Instructions to follow: Copy each line below exactly.

Collected material:
--
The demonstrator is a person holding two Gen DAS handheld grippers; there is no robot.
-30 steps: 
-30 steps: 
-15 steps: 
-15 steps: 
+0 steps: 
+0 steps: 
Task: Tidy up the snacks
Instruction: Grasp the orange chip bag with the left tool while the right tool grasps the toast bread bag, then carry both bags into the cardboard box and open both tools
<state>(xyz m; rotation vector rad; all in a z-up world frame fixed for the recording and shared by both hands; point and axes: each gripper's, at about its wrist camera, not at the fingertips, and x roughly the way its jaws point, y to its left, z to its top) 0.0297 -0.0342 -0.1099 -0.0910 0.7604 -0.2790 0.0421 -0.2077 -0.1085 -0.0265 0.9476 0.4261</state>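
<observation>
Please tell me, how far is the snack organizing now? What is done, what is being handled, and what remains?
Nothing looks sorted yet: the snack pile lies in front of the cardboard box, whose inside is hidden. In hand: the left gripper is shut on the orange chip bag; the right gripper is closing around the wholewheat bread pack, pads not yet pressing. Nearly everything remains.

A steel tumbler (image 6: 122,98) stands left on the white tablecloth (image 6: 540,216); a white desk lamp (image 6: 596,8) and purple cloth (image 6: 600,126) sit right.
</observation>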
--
Finished exercise:
The demonstrator is a person holding two Gen DAS handheld grippers; there is no robot.
-30 steps: 
-30 steps: 
-15 steps: 
-15 steps: 
+0 steps: 
+0 steps: 
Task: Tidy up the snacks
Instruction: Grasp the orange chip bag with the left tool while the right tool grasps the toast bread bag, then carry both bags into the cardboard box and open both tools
<state>(xyz m; rotation vector rad; all in a z-up world frame fixed for the recording and shared by both hands; point and axes: each gripper's, at about its wrist camera, not at the fingertips, and x roughly the way its jaws point, y to its left, z to its top) 0.0297 -0.0342 -0.1099 -0.0910 0.7604 -0.2790 0.0421 -0.2077 -0.1085 -0.0265 0.9476 0.4261</state>
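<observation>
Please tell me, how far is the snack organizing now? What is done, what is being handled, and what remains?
Nothing looks sorted yet: the snack pile lies in front of the cardboard box, whose inside is hidden. In hand: the left gripper is shut on the orange chip bag; the right gripper is closing around the wholewheat bread pack, pads not yet pressing. Nearly everything remains.

A steel tumbler (image 6: 122,98) stands left on the white tablecloth (image 6: 540,216); a white desk lamp (image 6: 596,8) and purple cloth (image 6: 600,126) sit right.
</observation>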

The full answer has now been given.